Time has just flied past really quickly here in Kuala Lumpur. We only have a few weeks of classes left, and after that we will have our exams. Even though this autumn has been pretty amazing, I’m actually looking forward on getting back home to Finland.Taylor’s University

The school system here is quite different than in Finland. In TAMK you will get a lot of credits from one course, but here the courses are divided to smaller units which means more exams. The local students are younger than in Finland, and you can see this for example in their behaviour, but also in the responsibility for their studies. It feels like the students are not responsible for their learning and the teachers and parents are the ones who are in charge of everything. For me this has been a challenge, because I’m used to being independent and being the only one who has the responsibility for my studies.

In Finland it feels easy to reach a teacher. They seem to be on the same “level” as you, but here In Taylor’s University you can really feel the ascendancy between students and teachers. You never call the teachers by their first name. Using Mrs. or Mr. when talking to them is almost always mandatory. It has not been once, twice or even three times during this semester when the teacher never showed up for the class, and without any notice for the students. The local students are used to this, but for me it felt kind of rude. If the teacher don’t show up in 30 minutes, the students usually give up and leave the class.

On the first orientation day we had a health check and we weren’t informed about it at all. They took blood samples, x-rays etc. but no one knew why and what they are would do with all the information of us. In total the health check with all the waiting took more than nine hours. This tells something about Malaysians way of handle things: nothing is done the easiest way. For example, I wanted to drop out from a course, and in total the process took over a month. I had to fill up several papers, run around the school and get signatures and also get an official confirmation from TAMK.

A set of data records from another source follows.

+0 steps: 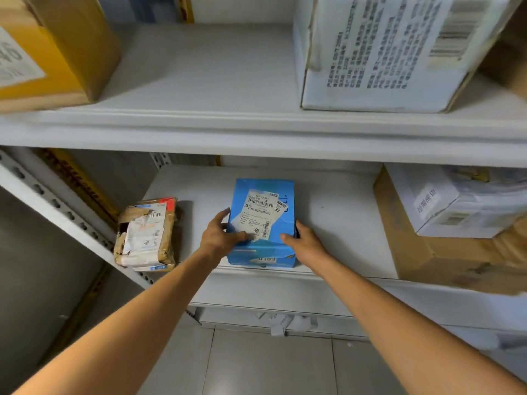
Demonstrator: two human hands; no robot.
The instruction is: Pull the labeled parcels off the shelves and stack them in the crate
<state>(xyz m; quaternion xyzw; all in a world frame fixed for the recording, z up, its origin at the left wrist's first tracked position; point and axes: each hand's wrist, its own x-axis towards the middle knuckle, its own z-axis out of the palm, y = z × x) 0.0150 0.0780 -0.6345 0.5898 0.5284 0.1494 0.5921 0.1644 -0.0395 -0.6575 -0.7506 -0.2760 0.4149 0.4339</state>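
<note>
Left hand (222,234) and right hand (300,238): each grips one side of blue parcel (283,223) on lower shelf (342,218). Step: pulling it off. Next, likely: lift clear, carry to unseen crate.

Parcel (261,223) on lower shelf (336,218), between two other packages.

A: Site type?
B: Parcel storeroom. Slotted shelving (57,206), 9 o'clock. Barcode-labelled white carton (385,52) at 1, brown carton (427,260) at 3, yellow box (65,52) at 11. Tiled floor (271,366) at 6.

Yellow box (61,49) label reads 46; blue parcel (261,218) label bears 退
</note>
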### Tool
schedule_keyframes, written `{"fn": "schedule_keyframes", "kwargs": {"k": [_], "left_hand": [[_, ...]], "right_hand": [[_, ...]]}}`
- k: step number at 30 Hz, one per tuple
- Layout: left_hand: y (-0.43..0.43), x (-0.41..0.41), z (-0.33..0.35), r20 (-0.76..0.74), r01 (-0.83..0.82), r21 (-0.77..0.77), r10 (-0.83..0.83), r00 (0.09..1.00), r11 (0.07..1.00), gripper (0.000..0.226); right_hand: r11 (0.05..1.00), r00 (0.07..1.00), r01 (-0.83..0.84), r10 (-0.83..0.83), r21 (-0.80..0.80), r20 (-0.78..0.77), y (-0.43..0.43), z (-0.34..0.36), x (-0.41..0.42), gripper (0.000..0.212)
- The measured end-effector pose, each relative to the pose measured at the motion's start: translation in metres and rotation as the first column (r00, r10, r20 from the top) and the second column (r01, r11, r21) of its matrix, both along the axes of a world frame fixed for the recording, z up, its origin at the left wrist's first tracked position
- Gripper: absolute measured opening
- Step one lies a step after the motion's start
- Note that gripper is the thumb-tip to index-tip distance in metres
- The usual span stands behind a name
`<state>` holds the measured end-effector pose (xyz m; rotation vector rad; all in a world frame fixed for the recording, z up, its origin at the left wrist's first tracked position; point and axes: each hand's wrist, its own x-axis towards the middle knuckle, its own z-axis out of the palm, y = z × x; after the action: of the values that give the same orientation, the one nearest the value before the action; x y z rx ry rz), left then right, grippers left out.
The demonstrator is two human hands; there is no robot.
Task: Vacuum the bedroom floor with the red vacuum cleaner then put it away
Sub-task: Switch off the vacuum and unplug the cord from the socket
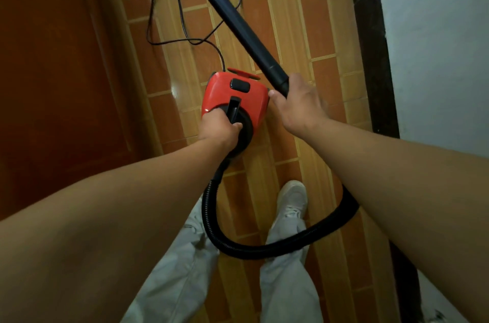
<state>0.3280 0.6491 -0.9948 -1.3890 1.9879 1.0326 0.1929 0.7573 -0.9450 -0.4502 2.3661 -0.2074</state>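
Note:
The red vacuum cleaner [232, 100] is in the middle of the view, above the tiled floor [325, 39]. My left hand [219, 125] grips its black carry handle. My right hand [297, 105] holds the near end of the long black wand [232, 15], which slants up and away to the top left. A black ribbed hose [264, 248] loops from the front of the vacuum, past my legs, up to my right hand. The thin black power cord [169, 18] lies in loops on the floor beyond the vacuum.
A brown wooden door or panel [53, 71] fills the left side. On the right stands a dark door frame [370, 44] with a pale wall [436, 44] beyond it. My white shoe [292, 201] and light trousers are below the vacuum.

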Motion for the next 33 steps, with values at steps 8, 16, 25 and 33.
{"fn": "schedule_keyframes", "kwargs": {"k": [8, 16, 25, 33], "left_hand": [[0.002, -0.017, -0.004, 0.041, 0.018, -0.065, -0.015, 0.999, 0.998, 0.02], [-0.004, -0.056, 0.006, 0.084, -0.042, -0.089, 0.049, 0.995, 0.995, 0.027], [0.007, -0.067, -0.002, 0.024, -0.205, 0.066, 0.204, 0.979, 0.976, 0.034], [-0.007, -0.059, -0.013, 0.023, -0.16, 0.147, 0.158, 0.987, 0.976, 0.036]], "right_hand": [[0.999, 0.999, -0.035, 0.035, 0.003, 0.041, 0.004, 0.002, -0.03, 0.035], [0.992, 0.992, -0.125, 0.125, -0.002, 0.004, 0.008, 0.034, -0.092, 0.034], [0.99, 0.99, -0.14, 0.14, -0.002, -0.014, -0.008, 0.023, -0.122, 0.034], [0.987, 0.992, -0.126, 0.126, 0.095, 0.011, -0.021, -0.004, -0.105, 0.034]]}}
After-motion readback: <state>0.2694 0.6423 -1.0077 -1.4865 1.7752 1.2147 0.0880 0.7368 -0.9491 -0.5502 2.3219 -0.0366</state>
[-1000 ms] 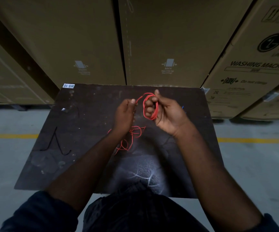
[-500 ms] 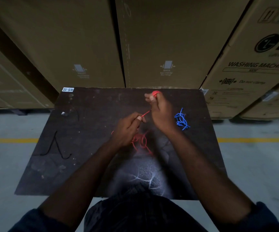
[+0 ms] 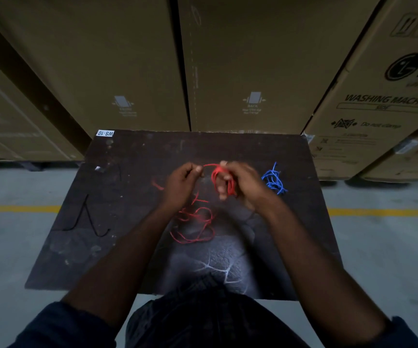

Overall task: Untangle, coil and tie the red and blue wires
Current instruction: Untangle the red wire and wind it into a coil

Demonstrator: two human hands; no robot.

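Note:
Several turns of the red wire (image 3: 230, 183) are wound around the fingers of my right hand (image 3: 239, 184), held above the middle of the dark table (image 3: 132, 222). My left hand (image 3: 181, 185) pinches the strand that arcs over to the coil. The loose rest of the red wire lies tangled on the table below both hands, near my left forearm. The blue wire (image 3: 274, 180) lies in a small tangle on the table just right of my right hand, touching neither hand.
A thin black wire (image 3: 87, 219) lies bent on the table's left side. A white label (image 3: 105, 133) marks the far left corner. Tall cardboard boxes (image 3: 240, 66) stand right behind the table. Grey floor with a yellow line (image 3: 17, 209) lies on both sides.
My left hand has risen from near the loose tangle to level with my right hand, carrying the strand up. My right hand has turned, so the red coil on its fingers shows again.

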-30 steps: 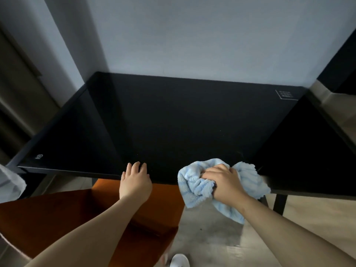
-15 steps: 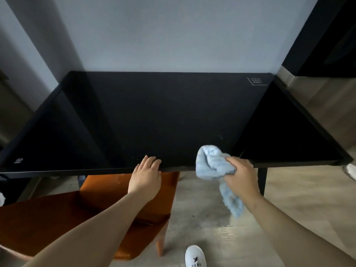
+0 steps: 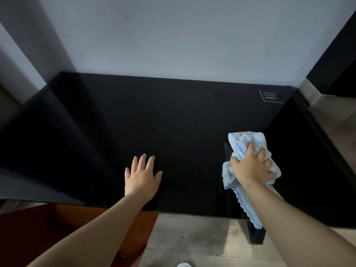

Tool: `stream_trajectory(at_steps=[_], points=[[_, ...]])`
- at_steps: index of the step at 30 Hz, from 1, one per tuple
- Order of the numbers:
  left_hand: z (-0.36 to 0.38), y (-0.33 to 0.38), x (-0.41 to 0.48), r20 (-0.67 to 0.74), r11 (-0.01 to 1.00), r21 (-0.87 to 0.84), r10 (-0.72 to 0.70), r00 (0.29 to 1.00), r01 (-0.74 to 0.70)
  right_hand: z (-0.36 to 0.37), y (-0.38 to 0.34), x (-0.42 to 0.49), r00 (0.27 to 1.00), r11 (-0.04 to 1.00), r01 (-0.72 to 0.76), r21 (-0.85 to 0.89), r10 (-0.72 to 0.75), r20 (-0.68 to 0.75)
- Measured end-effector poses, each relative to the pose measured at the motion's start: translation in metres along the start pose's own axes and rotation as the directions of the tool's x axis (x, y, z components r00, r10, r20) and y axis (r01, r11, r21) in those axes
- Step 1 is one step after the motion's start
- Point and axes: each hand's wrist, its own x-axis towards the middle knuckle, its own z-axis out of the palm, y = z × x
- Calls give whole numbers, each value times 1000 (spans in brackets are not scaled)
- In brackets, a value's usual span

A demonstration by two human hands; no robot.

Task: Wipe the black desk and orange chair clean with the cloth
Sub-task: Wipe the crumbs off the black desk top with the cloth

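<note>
The cloth (image 3: 248, 151), pale blue and bunched, was down on the right-hand part of the black desk (image 3: 173, 116), and the right hand (image 3: 250, 166) had it gripped from above, fingers curled into the folds, a loose tail hanging back along the forearm and over the desk's near edge. Most of the desktop lay to the left of and beyond that grip, its long axis running side to side across the view, so by my reading the stroke to come would be a sweep leftward along that length, or a push away toward the wall (image 3: 173, 35). The left hand (image 3: 142, 176) rested flat on the desk near the front edge, fingers straight and spread, holding nothing, well apart from the cloth; it looked like a brace, and it sat right in the path of any long leftward pass. Pale specks showed on the dark surface between the two hands. The orange chair (image 3: 57, 228) sat tucked under the front left of the desk, nearer the left arm, not yet wiped, I'd judge. A white printed label (image 3: 270, 96) marked the far right corner.
</note>
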Motion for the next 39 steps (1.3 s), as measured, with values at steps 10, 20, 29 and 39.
stream_trajectory(at_steps=[10,20,29,39], points=[[7,8,9,-103,988,-74,-140,985,133,19,-32,-58,634,572,718,397,-773,-34],[14,21,-6,-100,989,-57,-142,985,137,-6,7,11,906,900,422,-110,-417,72],[23,13,-27,-130,999,-44,-33,991,27,-20,43,-29,820,761,572,306,-512,-258],[16,13,-47,-80,998,-45,30,996,-34,14,28,-93,918,916,379,-131,-390,-69]])
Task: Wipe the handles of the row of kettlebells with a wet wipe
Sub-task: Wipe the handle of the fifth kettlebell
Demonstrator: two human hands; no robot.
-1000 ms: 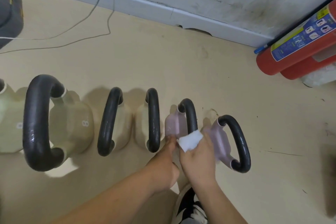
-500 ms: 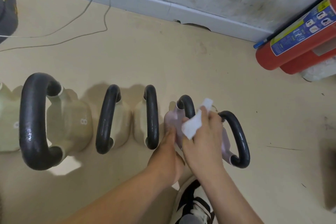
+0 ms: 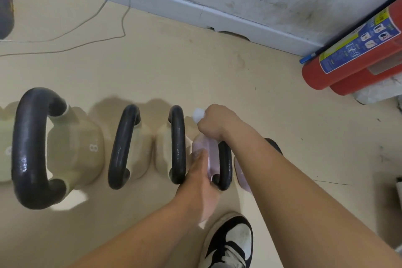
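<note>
White wipe (image 3: 199, 114) in right hand (image 3: 214, 123); left hand (image 3: 201, 183) touches pink kettlebell (image 3: 210, 149).

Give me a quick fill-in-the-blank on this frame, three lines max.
The right hand grips a white ____ at the handle of a pink kettlebell.
The large beige kettlebell bears the number ____.
The fire extinguisher by the wall is ____.
Missing: wet wipe; 8; red.
</note>
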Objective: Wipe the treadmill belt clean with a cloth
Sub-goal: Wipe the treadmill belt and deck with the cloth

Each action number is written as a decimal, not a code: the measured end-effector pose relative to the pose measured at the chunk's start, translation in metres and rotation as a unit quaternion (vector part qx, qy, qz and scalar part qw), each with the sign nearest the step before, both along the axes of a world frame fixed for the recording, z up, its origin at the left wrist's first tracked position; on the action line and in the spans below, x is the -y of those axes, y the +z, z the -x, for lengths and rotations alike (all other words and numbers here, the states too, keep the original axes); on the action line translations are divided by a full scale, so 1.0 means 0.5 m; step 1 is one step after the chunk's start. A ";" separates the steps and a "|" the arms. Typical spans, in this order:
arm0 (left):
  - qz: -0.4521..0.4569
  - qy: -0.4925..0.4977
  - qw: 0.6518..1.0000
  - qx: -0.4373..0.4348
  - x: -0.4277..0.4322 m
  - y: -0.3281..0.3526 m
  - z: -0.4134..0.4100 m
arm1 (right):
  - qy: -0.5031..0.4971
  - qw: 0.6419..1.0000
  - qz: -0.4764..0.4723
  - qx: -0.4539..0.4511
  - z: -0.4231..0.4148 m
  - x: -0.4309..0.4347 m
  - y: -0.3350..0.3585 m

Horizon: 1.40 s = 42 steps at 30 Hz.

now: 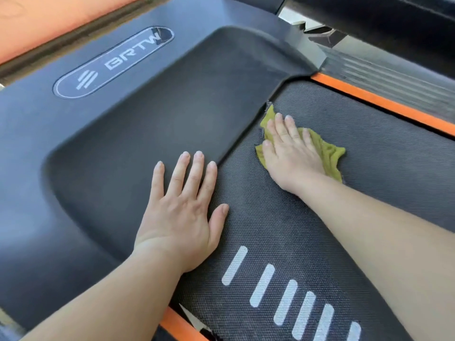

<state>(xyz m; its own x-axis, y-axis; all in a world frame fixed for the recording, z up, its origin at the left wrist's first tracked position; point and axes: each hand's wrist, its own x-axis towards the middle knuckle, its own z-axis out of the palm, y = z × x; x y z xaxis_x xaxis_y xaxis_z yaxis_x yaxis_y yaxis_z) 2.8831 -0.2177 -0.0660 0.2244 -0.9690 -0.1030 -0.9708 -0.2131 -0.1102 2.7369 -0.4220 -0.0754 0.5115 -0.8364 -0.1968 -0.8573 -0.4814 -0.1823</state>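
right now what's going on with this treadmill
A person is wiping the treadmill belt. The right hand lies flat on a yellow-green cloth and presses it onto the belt, right up against the edge of the dark motor cover. The left hand rests flat with straight fingers on that cover and its thumb over the belt, holding nothing. The cloth is at the belt's front end, well away from the white stripes nearer the person.

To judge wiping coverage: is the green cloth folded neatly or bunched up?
Bunched up: the cloth lies crumpled, edges uneven, under the flat right hand.
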 end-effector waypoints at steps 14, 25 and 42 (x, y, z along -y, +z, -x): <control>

Luckily, we have a lot of free time, so we don’t have to be annoyed at school more than a few hours a week. We had to submit our passports on the first week because of the visa process, and during the five first weeks we only travelled within Malaysia: we saw the cool art street city Penang, “Asia’s little Venice” Melaka, Langkawi island and the paradise island Perhentian.The Perhentian Islands

Our campus is located around 15km from the city center, and since we are living on the campus there are not much to do on the free time. Some people spend time at a huge mall which is located close to the university and there they might do groceries or have dinner. You can’t walk ANYWHERE since there are no sideways (expect from our apartment to uni) and you have to take a Grab (Asia’s Uber.) Luckily, it’s really cheap, but sometimes this campus area feels like a prison because you just can’t walk anywhere. Of course, sometimes we take a Grab to the city center, and there you can spend a lot of time. Walking around the countless skyscrapers and trying different dishes from all over the world is really nice.

When we finally got our passports back, all the travelling started. The first destination was a weekend trip to Krabi in Thailand. After that I was travelling for almost three weeks nonstop. We didn’t really have any weeks of from school, but we made a “Leave of Absence” application for one week. There were also several public holidays which made this possible. We went to Cambodia, Malaysian Borneo, Brunei and Bali. I hope I will have time to spend a weekend in Singapore before we have to submit our passports to school again.

As said, this time in Asia has been great and I’m really happy I’ve had the possibility to travel and experience different Asian cultures. I’m glad that we still have some time left here in Kuala Lumpur, but at the same time I can’t wait to get back to Finland for Christmas.